== WHAT NEEDS TO BE DONE ==
Your answer must be an exact copy of the listing that follows, with all pictures omitted.

<<<<

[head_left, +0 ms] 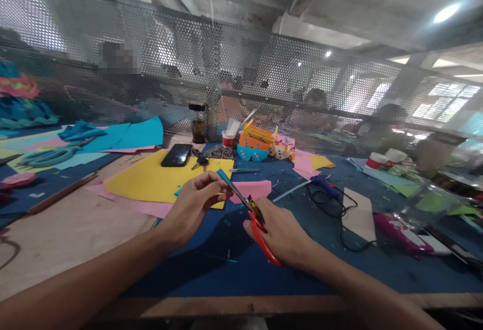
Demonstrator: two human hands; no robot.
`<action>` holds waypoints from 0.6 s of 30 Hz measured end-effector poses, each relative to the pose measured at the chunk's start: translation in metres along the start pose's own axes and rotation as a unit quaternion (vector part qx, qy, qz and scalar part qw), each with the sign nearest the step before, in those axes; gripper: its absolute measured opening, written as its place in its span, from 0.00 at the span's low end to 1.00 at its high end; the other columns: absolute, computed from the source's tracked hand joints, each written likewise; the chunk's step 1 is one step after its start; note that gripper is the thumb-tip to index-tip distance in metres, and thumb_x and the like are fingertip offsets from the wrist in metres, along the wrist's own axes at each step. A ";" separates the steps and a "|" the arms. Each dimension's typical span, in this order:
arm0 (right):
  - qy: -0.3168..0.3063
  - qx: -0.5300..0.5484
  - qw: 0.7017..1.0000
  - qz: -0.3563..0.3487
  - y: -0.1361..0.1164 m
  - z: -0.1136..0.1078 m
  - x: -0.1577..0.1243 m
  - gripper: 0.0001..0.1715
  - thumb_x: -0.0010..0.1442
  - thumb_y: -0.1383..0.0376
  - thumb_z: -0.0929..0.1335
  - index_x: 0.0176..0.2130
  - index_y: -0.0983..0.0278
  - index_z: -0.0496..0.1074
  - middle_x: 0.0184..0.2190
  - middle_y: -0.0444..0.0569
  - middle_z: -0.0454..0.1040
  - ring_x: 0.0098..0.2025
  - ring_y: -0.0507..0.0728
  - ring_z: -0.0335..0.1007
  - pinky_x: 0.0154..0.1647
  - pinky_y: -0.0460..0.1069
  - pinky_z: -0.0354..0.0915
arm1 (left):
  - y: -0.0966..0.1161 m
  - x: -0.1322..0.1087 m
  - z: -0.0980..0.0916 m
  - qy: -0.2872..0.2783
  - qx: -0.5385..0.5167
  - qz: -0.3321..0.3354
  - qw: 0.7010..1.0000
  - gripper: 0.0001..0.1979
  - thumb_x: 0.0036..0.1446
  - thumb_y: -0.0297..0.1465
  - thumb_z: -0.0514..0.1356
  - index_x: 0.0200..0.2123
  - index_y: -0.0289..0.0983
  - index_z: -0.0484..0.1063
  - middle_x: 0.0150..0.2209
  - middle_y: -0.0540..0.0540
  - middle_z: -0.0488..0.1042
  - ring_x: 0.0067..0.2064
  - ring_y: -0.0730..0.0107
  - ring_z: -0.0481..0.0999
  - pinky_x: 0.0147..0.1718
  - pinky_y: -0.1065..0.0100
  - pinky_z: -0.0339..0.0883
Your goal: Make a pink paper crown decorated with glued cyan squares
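While the right hand [282, 230] holds scissors [256, 222], pink paper [257, 189] lies beyond them.

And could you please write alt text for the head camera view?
A right hand holds red-handled scissors up to a narrow blue strip beside the left hand. Beyond, a black phone and keys lie on yellow paper.
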State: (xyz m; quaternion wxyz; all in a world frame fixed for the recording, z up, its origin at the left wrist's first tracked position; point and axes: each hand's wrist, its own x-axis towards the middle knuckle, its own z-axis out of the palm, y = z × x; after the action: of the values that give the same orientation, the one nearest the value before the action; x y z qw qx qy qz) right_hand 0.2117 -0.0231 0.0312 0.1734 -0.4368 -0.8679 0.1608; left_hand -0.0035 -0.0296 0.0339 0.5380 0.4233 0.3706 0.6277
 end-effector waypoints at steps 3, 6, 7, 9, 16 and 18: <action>0.004 -0.009 1.000 -0.002 0.001 0.001 0.000 0.12 0.66 0.55 0.64 0.38 0.61 0.61 0.32 0.43 0.69 0.28 0.52 0.60 0.29 0.47 0.44 | -0.001 0.001 -0.001 -0.004 -0.001 -0.004 1.000 0.07 0.52 0.30 0.70 0.27 0.35 0.74 0.29 0.50 0.77 0.32 0.74 0.75 0.35 0.73 0.69; 0.013 -0.020 1.000 0.001 0.001 0.002 -0.001 0.12 0.66 0.55 0.64 0.38 0.61 0.62 0.32 0.43 0.69 0.27 0.52 0.59 0.29 0.48 0.43 | -0.002 0.002 -0.001 -0.007 -0.003 -0.004 1.000 0.07 0.52 0.29 0.70 0.28 0.35 0.75 0.28 0.50 0.76 0.31 0.75 0.74 0.35 0.74 0.69; 0.017 -0.024 1.000 0.002 0.001 0.003 -0.001 0.12 0.66 0.55 0.64 0.38 0.61 0.62 0.32 0.43 0.69 0.27 0.52 0.60 0.29 0.48 0.43 | -0.002 0.002 -0.001 -0.007 -0.004 -0.004 1.000 0.07 0.52 0.29 0.70 0.28 0.35 0.75 0.28 0.50 0.75 0.31 0.75 0.74 0.35 0.74 0.69; 0.022 -0.034 0.999 0.001 0.001 0.003 -0.001 0.12 0.66 0.55 0.64 0.38 0.61 0.62 0.33 0.43 0.69 0.27 0.52 0.60 0.29 0.48 0.42 | -0.002 0.002 -0.001 -0.006 -0.005 -0.003 1.000 0.07 0.52 0.30 0.70 0.28 0.35 0.75 0.28 0.50 0.75 0.31 0.75 0.74 0.35 0.74 0.69; 0.036 -0.053 0.998 0.003 0.002 0.003 -0.002 0.11 0.66 0.55 0.64 0.40 0.60 0.63 0.35 0.44 0.70 0.28 0.53 0.63 0.29 0.48 0.42 | -0.005 0.003 -0.003 -0.011 -0.005 -0.006 1.000 0.06 0.53 0.30 0.70 0.30 0.35 0.77 0.30 0.49 0.76 0.32 0.74 0.75 0.36 0.74 0.70; 0.036 -0.055 0.998 0.004 0.002 0.003 -0.002 0.11 0.66 0.55 0.64 0.40 0.60 0.63 0.35 0.44 0.71 0.28 0.53 0.63 0.29 0.48 0.42 | -0.006 0.003 -0.003 -0.012 -0.009 -0.006 1.000 0.05 0.53 0.30 0.70 0.30 0.35 0.77 0.30 0.49 0.76 0.33 0.74 0.76 0.37 0.73 0.70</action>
State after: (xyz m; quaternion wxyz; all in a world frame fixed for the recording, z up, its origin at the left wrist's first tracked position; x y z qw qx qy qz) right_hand 0.2129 -0.0237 0.0278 0.1796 -0.4543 -0.8671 0.0972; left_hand -0.0041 -0.0259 0.0281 0.5502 0.4237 0.3610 0.6224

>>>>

== FINISHED EXERCISE ==
[head_left, +0 ms] 
Demonstrator: two human hands; no robot.
`<action>` holds waypoints from 0.6 s of 30 Hz measured end-effector poses, each relative to the pose measured at the chunk's start: translation in metres along the start pose's own axes and rotation as a unit quaternion (vector part qx, qy, qz and scalar part qw), each with the sign nearest the step before, in those axes; gripper: its absolute measured opening, written as its place in its span, from 0.00 at the span's low end to 1.00 at its high end; the other columns: absolute, computed from the source's tracked hand joints, each written likewise; the chunk's step 1 is one step after its start; note that gripper is the thumb-tip to index-tip distance in metres, and thumb_x and the like are fingertip offsets from the wrist in metres, along the wrist's own axes at each step. A ";" separates the steps and a "|" the arms. Each dimension's typical span, in this order:
arm0 (right):
  - qy: -0.3168..0.3063
  - qx: -0.5300..0.5484
  - qw: 0.7017..1.0000
  - qz: -0.3563..0.3487
  - y: -0.1361..0.1164 m
  - z: -0.1136..0.1078 m
  - x: -0.1577..0.1243 m
  - gripper: 0.0001..0.1715
  - thumb_x: -0.0010..0.1442
  - thumb_y: -0.1383..0.0376
  - thumb_z: -0.0929..0.1335
  - index_x: 0.0176..0.2130
  - index_y: -0.0983..0.0278
  - index_z: -0.0496..0.1074
  - middle_x: 0.0184..0.2190
  - middle_y: -0.0444..0.0569
  - middle_z: -0.0454..0.1040
  - ring_x: 0.0098..0.2025
  - ring_y: -0.0507..0.0728
  - ring_z: -0.0335..0.1007
  - pinky_x: 0.0154..0.1647
  - pinky_y: -0.0460..0.1069
  - pinky_z: -0.0354..0.0915
arm1 (left):
  - y: -0.0966..0.1161 m
  - x: -0.1322..0.1087 m
  - z: -0.0980..0.0916 m
  - qy: -0.2872..0.2783
  - qx: -0.5385..0.5167
  - qz: -0.3321..0.3354
  - qw: 0.7010..1.0000
  - gripper: 0.0001..0.1979
  - thumb_x: 0.0036..0.1446
  - thumb_y: -0.0297..0.1465
  - thumb_z: -0.0514..0.1356
  - index_x: 0.0200..0.2123
  - index_y: -0.0289..0.0983
  - index_z: -0.0484..0.1063
  - middle_x: 0.0150..0.2209
  - middle_y: -0.0540..0.0540
  - middle_z: -0.0488..0.1042
  - ring_x: 0.0067..0.2064
  - ring_y: -0.0730..0.0107
  - ring_z: -0.0481..0.0999
  - pinky_x: 0.0147..0.1718
  - pinky_y: -0.1065..0.0100
  - pinky_z: -0.0339..0.0883
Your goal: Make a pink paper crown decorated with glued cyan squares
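While the right hand [282, 230] holds scissors [256, 222], pink paper [257, 189] lies beyond them.

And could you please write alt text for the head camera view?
A right hand holds red-handled scissors up to a narrow blue strip beside the left hand. Beyond, a black phone and keys lie on yellow paper.
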State: (xyz m; quaternion wxyz; all in a world frame fixed for the recording, z up, its origin at the left wrist's first tracked position; point and axes: each hand's wrist, its own x-axis towards the middle knuckle, its own z-axis out of the palm, y = z × x; after the action: of the values that give the same orientation, the one nearest the value before the action; x y z qw qx qy qz) right_hand 0.2117 -0.0231 0.0312 0.1734 -0.4368 -0.8679 0.1608; left_hand -0.0035 -0.0296 0.0339 0.5380 0.4233 0.3706 0.6277
 end-effector waypoints at steps 3, 6, 7, 9, 16 and 18: <action>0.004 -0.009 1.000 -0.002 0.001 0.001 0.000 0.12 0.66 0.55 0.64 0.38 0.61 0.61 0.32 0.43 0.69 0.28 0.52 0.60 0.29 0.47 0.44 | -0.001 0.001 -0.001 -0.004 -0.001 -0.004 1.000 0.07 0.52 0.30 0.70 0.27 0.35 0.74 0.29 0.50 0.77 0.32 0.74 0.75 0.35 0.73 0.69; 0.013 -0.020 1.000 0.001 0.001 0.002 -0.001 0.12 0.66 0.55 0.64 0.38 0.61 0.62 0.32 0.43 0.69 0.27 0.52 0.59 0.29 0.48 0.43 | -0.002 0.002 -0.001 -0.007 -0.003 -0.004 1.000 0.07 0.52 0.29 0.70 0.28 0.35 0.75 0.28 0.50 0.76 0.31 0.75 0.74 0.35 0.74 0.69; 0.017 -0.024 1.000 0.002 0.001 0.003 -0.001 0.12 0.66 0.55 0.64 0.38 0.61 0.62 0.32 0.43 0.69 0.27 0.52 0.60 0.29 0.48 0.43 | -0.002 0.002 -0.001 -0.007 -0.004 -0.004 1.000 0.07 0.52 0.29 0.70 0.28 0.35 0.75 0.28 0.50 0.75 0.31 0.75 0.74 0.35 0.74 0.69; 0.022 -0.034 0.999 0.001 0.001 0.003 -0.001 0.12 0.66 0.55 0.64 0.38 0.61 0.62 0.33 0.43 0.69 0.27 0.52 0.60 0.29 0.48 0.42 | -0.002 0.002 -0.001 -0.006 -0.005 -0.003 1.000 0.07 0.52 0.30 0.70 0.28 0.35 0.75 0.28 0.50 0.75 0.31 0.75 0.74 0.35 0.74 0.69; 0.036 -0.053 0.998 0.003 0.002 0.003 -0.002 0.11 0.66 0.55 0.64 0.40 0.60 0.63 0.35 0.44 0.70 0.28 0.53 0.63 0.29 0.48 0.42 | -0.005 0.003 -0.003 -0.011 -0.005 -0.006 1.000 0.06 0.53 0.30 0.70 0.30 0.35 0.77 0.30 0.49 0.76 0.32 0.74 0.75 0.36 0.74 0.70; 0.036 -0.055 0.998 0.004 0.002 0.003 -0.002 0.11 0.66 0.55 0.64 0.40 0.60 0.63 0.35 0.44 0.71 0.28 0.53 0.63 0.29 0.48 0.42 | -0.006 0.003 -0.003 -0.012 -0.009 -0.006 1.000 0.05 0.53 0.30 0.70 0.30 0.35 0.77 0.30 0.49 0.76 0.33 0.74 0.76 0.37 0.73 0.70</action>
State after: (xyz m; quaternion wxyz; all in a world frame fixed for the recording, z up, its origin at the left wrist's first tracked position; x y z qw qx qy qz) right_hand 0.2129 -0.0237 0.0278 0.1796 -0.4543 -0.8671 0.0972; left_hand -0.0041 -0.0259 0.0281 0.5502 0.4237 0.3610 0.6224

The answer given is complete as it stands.